Where can you buy them ritan1?


----------



## rskane (Jun 28, 2015)

I use oak 2" square tree stakes for my verticals, and I drive them into the ground 6" or so. I bring a big hammer in the truck to re-level them once or twice a year.


----------



## Ross (Apr 30, 2003)

Two landscape timbers laid on the ground about 18" apart is about as simple as it gets.


----------



## kilocharlie (Dec 27, 2010)

Sacrificial treated pallet in the mud, painted 4-hive screened bottom board pallet on top of it. Hives in the "W" clips. A straw bale wind break around 2 of these with a coroplast political sign roof. Located 3/4 of the way up the lee side of the point. Dry, happy bees and not too much work, once its set up.

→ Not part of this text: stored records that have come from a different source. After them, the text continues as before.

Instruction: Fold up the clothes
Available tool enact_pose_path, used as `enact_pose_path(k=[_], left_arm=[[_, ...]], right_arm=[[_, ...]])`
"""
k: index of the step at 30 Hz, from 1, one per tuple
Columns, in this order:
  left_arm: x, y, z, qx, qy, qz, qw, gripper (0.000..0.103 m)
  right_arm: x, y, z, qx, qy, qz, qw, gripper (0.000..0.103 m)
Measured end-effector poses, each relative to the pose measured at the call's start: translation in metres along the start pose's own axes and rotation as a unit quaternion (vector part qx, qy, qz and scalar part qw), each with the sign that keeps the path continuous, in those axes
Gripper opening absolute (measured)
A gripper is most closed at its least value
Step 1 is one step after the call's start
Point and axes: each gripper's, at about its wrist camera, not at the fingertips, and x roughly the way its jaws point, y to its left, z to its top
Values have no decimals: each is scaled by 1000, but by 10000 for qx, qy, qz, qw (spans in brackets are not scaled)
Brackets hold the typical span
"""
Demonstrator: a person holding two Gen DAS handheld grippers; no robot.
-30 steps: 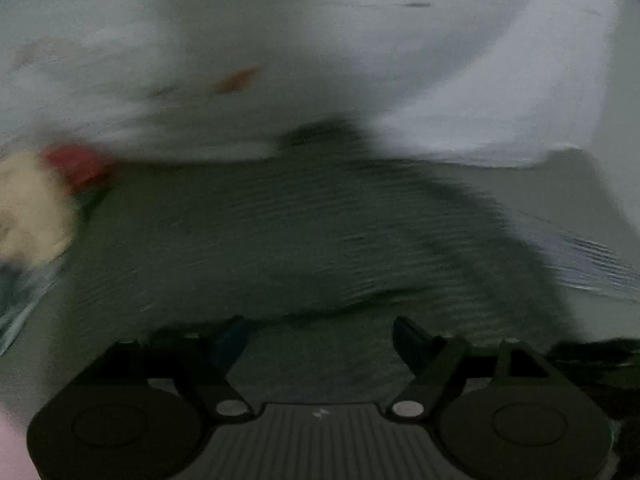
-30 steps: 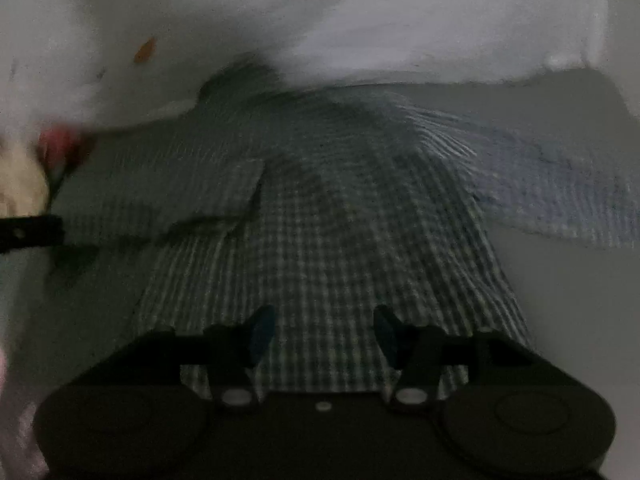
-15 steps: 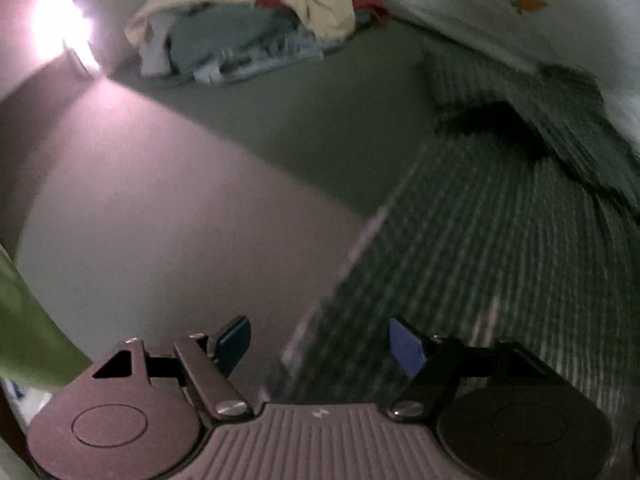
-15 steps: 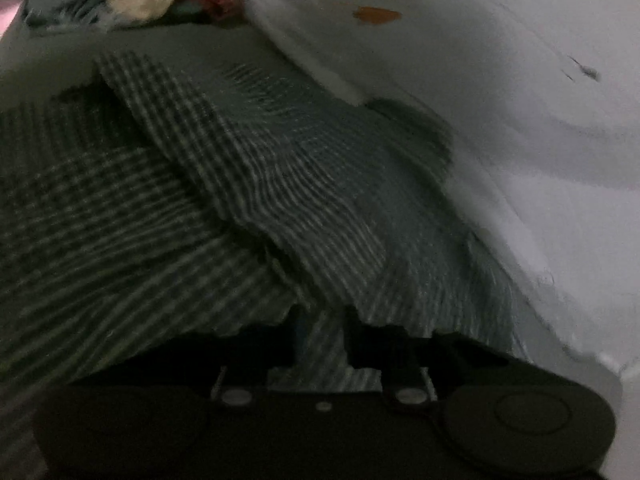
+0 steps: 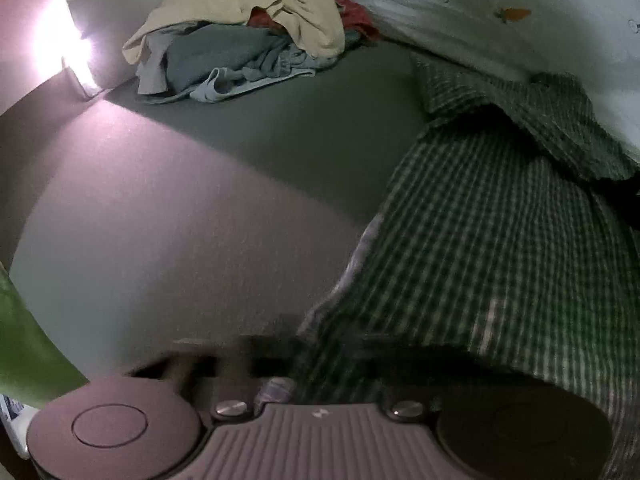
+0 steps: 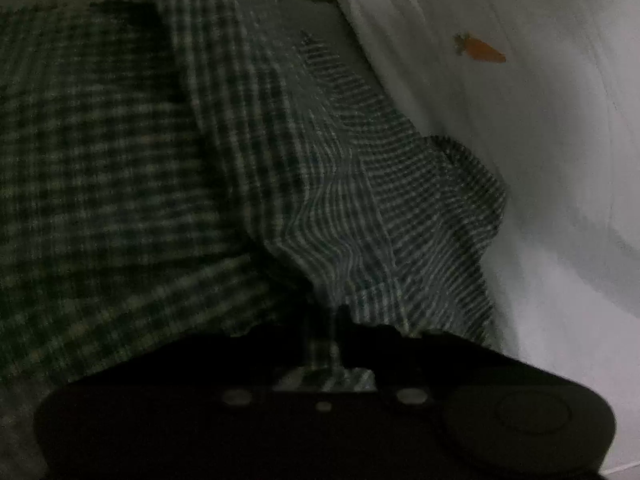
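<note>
A green-and-white checked shirt point(image 5: 500, 240) lies spread on the grey bed sheet point(image 5: 200, 200), its collar end towards the white quilt. My left gripper point(image 5: 316, 356) is shut on the shirt's near left edge, where the cloth bunches between the blurred fingers. In the right wrist view the same shirt point(image 6: 280, 160) fills the frame, with a sleeve folded over towards the quilt. The jaws of my right gripper point(image 6: 326, 344) are closing, with a narrow strip of the shirt's edge pinched between the dark fingers.
A pile of loose clothes point(image 5: 240, 40), cream, blue-grey and red, sits at the far end of the sheet. A white quilt with a carrot print point(image 5: 480, 8) point(image 6: 540, 120) borders the shirt. A bright light point(image 5: 60, 48) glares at the far left, and something green point(image 5: 24, 340) shows near left.
Both grippers came down to the shirt's near edge. The left jaws, open half a second ago, have shut on the cloth. The right jaws have narrowed onto the edge.
</note>
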Motion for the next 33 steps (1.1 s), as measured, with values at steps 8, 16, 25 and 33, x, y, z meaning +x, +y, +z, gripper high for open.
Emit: enact_pose_path(k=[8, 16, 25, 33], left_arm=[[-53, -25, 20, 98, -193, -124, 9997, 0], [-133, -145, 3, 1448, -297, -881, 9851, 1], [-88, -223, -75, 1882, 1171, -1212, 9676, 35], [-105, -147, -88, 1202, 292, -185, 9922, 52]], right_arm=[[-28, -61, -16, 318, -314, -1215, 9916, 10], [-39, -174, -91, 1103, 52, -2022, 9731, 10], [-19, -200, -188, 2702, 814, -650, 9571, 45], [-99, -82, -212, 3951, 314, 1904, 8981, 46]])
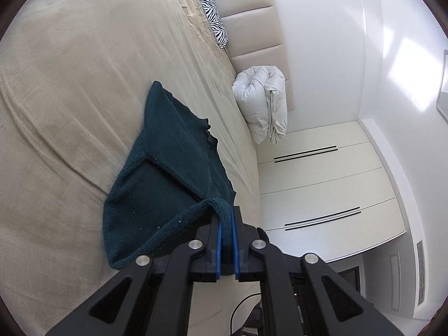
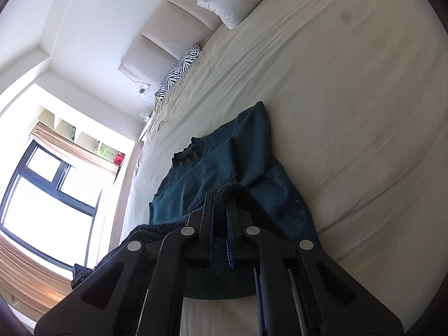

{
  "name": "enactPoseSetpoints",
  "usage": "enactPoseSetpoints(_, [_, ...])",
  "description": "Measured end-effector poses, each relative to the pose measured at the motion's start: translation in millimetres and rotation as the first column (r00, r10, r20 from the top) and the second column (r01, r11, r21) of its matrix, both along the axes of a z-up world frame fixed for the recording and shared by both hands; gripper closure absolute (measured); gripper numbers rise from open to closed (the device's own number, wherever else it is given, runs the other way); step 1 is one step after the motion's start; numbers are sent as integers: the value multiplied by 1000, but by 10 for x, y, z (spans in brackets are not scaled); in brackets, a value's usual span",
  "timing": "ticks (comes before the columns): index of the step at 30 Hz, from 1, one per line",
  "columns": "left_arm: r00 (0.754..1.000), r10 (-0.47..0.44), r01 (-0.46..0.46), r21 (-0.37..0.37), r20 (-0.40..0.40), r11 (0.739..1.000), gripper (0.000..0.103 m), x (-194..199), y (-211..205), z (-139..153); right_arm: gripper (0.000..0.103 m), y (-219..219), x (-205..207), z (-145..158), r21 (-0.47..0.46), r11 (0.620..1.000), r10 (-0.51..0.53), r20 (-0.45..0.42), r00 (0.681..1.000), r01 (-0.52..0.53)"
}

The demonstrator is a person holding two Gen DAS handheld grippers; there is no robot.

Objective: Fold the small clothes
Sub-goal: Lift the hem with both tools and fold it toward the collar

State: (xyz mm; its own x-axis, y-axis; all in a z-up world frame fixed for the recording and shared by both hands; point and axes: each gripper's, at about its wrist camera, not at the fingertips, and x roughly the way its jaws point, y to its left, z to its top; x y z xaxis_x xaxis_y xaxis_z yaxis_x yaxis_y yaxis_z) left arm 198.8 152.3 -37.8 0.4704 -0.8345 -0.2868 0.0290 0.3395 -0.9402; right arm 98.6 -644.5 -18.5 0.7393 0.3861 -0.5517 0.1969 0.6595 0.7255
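A dark teal knitted sweater lies partly lifted on the beige bed sheet. My left gripper is shut on a ribbed hem edge of the sweater, and the cloth rises from the bed to its blue pads. In the right wrist view the same sweater stretches away with its collar at the far end. My right gripper is shut on another bunched edge of the sweater, held above the bed.
A folded white duvet and a zebra-print pillow lie by the padded headboard. White wardrobe doors stand beyond the bed edge. A window with a beige blind is on the other side.
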Motion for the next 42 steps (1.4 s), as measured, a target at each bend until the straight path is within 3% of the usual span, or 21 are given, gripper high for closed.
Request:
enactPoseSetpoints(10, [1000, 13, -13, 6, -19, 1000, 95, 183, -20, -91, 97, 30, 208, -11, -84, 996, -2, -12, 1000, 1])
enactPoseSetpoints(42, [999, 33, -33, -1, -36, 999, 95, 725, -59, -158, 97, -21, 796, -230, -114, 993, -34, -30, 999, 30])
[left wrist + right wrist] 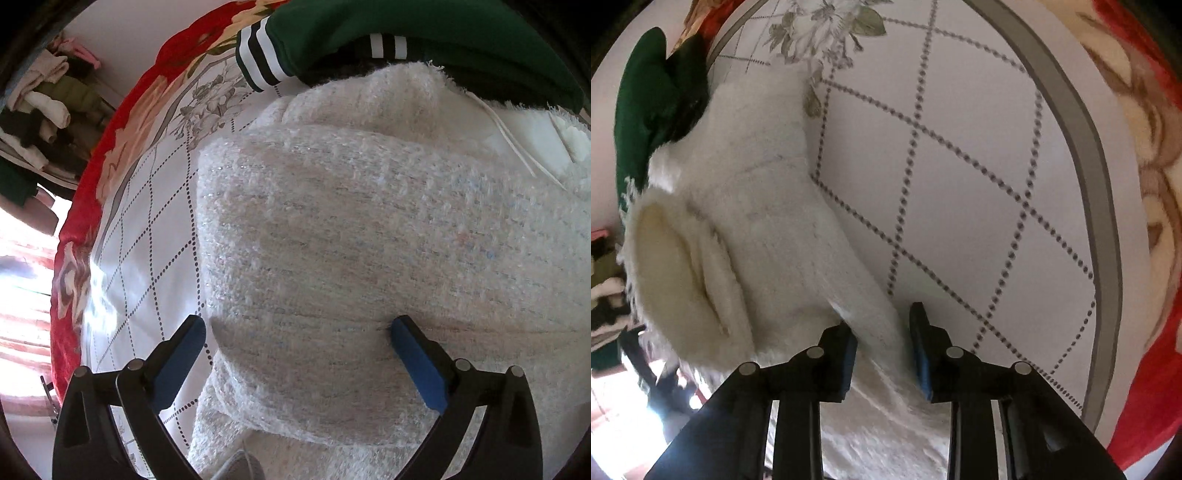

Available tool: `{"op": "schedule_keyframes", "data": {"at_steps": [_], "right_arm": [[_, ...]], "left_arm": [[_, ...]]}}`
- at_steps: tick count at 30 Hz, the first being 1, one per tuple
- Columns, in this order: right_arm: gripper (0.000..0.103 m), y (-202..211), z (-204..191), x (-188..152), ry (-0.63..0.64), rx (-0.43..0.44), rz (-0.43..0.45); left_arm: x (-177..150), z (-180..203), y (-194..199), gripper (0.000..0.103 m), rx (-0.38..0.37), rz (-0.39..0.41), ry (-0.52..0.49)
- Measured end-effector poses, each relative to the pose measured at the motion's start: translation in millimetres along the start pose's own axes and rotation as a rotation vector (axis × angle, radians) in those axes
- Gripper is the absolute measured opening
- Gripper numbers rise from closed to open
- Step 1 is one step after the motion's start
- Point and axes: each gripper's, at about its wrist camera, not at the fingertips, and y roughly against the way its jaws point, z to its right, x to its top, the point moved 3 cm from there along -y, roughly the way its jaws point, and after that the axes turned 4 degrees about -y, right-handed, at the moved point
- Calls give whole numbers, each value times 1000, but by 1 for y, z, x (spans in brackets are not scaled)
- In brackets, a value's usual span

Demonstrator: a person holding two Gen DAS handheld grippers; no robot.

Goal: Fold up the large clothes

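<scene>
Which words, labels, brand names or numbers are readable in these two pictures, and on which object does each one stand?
None: no readable text in either view.
White sweater: no label or print visible.
Green garment: only stripes.
Bedsheet: only dotted lines and flowers.

Both views were taken from just behind a claw, aimed steeply down along its fingers at a bed. From the left claw (297,332), the white knitted garment (351,229) was seen at close range, filling the field ahead, with the quilted white bedspread (147,229) off to its left. From the right claw (882,332), the same garment (750,236) was seen ahead and to the left, the bedspread (960,177) ahead and to the right. A green garment (424,33) beyond the fingertips was shared by both views (642,110).
</scene>
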Motion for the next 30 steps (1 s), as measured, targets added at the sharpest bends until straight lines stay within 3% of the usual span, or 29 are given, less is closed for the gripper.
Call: {"op": "schedule_keyframes", "data": {"at_steps": [1, 3, 8, 9, 12, 15, 18, 19, 22, 25, 27, 29, 30], "right_arm": [[15, 0, 7, -2, -20, 23, 3], [10, -1, 17, -8, -78, 71, -1], [7, -4, 46, -36, -376, 229, -38], [7, -7, 53, -51, -451, 279, -62], [7, -14, 61, -91, -522, 324, -101], [7, -25, 63, -155, -632, 412, -182], [7, -33, 53, -206, -653, 448, -221], [7, -27, 54, -218, -631, 418, -200], [10, 2, 71, -226, -499, 207, -41], [22, 13, 64, -233, -376, 72, -62], [30, 29, 46, -235, -297, 22, -66], [39, 57, 29, -238, -236, 17, -11], [48, 72, 23, -236, -213, 17, 25]], "left_arm": [[0, -1, 0, 103, -4, -2, 1], [0, -3, 0, 103, -8, -4, 2], [-1, -16, -3, 103, -26, -3, -17], [-2, -19, -4, 103, -28, 0, -29], [-2, -30, -5, 103, -42, 4, -65], [-1, -41, -6, 103, -26, 25, -114], [0, -52, -11, 103, -18, 36, -153], [0, -54, -12, 103, -20, 36, -160], [-1, -53, -11, 103, -50, 38, -175], [-4, -48, 1, 103, -50, 58, -187], [-8, -49, 16, 103, -64, 75, -162], [-14, -48, 33, 103, -73, 93, -146], [-20, -47, 44, 103, -78, 104, -133]]}}
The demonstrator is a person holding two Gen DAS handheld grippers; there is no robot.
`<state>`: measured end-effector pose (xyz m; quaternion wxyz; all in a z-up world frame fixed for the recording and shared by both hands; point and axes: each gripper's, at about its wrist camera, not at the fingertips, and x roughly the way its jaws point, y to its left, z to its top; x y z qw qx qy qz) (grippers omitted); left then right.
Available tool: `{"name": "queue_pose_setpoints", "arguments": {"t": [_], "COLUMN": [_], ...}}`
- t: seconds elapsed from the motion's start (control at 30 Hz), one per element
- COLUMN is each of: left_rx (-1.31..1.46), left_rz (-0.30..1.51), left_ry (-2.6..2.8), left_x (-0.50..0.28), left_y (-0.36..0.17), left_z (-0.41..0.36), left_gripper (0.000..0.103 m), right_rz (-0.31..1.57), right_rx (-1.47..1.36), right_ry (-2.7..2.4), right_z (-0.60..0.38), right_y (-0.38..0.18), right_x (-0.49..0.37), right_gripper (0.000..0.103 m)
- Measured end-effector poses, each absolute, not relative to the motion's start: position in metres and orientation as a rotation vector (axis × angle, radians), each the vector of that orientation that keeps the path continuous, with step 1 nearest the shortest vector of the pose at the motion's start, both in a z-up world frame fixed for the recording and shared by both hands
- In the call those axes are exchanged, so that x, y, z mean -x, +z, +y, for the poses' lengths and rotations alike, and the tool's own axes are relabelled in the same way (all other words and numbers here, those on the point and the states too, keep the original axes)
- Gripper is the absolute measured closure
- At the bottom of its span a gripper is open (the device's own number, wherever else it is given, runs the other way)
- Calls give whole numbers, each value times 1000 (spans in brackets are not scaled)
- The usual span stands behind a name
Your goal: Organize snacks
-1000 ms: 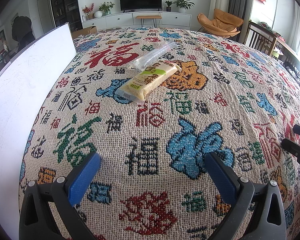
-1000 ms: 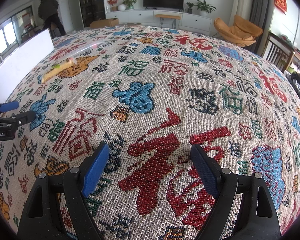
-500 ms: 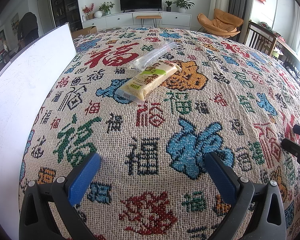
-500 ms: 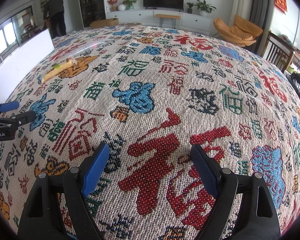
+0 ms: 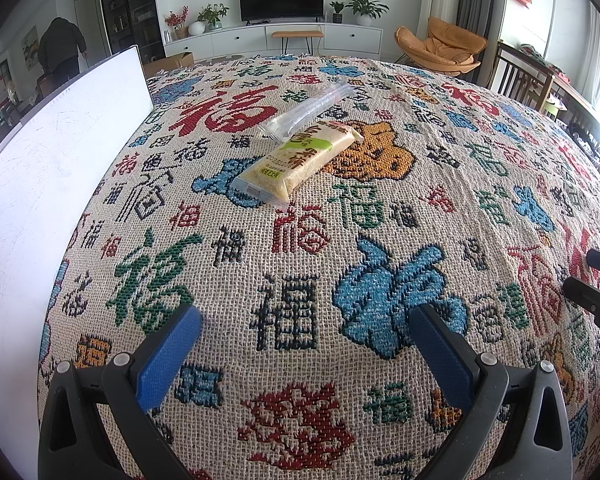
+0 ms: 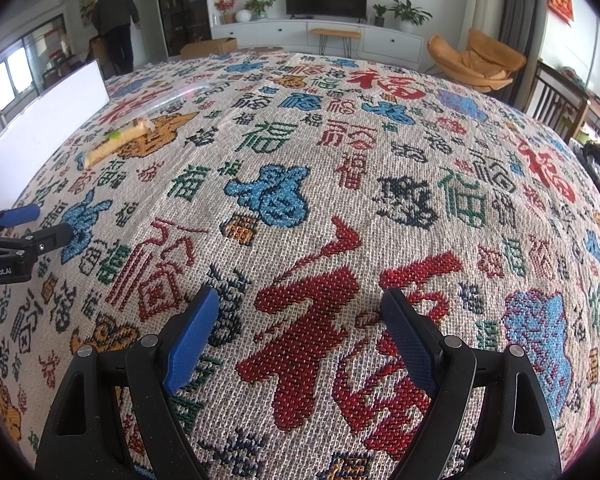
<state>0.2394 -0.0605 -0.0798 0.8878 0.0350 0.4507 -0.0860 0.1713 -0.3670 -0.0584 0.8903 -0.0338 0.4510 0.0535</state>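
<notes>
Left wrist view shows my left gripper (image 5: pixel 304 336) with jaws wide over the worktop (image 5: pixel 440 208), the snack pack (image 5: pixel 300 162) lying ahead, long axis slanting far-right, half-hiding a clear wrapper (image 5: pixel 308 106), while my right gripper (image 6: pixel 300 328) gapes empty.

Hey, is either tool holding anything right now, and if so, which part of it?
Nothing is held. The left tool and the right tool are both open over the tablecloth. The snack pack lies untouched ahead of the left tool.
</notes>
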Motion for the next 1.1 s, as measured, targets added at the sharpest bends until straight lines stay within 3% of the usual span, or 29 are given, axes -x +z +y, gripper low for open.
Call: {"name": "queue_pose_setpoints", "arguments": {"t": [0.37,0.5,0.7,0.9,1.1], "left_rx": [-69,-116,-118,-128,-128], "left_rz": [940,1022,942,940,940], "left_ry": [-178,-228,-291,-282,-282], "left_x": [-240,-215,-176,-179,-179], "left_y": [-80,-77,-80,-81,-81], "left_z": [-60,-54,-35,-38,-38], "left_gripper": [0,0,0,0,0], "right_rz": [936,936,951,984,1170], "right_rx": [64,63,26,-81,-233], "right_ry": [112,113,118,339,334], "right_z": [-363,-364,-362,-288,-214], "right_y": [-57,-57,-49,8,-26], "right_x": [-170,-170,-178,-282,-410], "right_gripper": [16,16,17,17,21]}}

Leave forklift access.


----------



## ritan1 (Nov 10, 2015)

Davers said:


> Where can you buy them ritan1?


You can go to a shelving or restaurant supply company, but I often find them on eBay for much less. Don't put in "dunnage" or you'll get the super fancy kind. Search for "green epoxy coated wire shelf"


----------



## Michael Bush (Aug 2, 2002)

Here are mine. The first two pictures in the section are nucs I just set out on stands on a slope. I put boards under the stand to get it level. The next one is two stands when I was making them, laying on top of each other. The last picture in the group is hives on the stand.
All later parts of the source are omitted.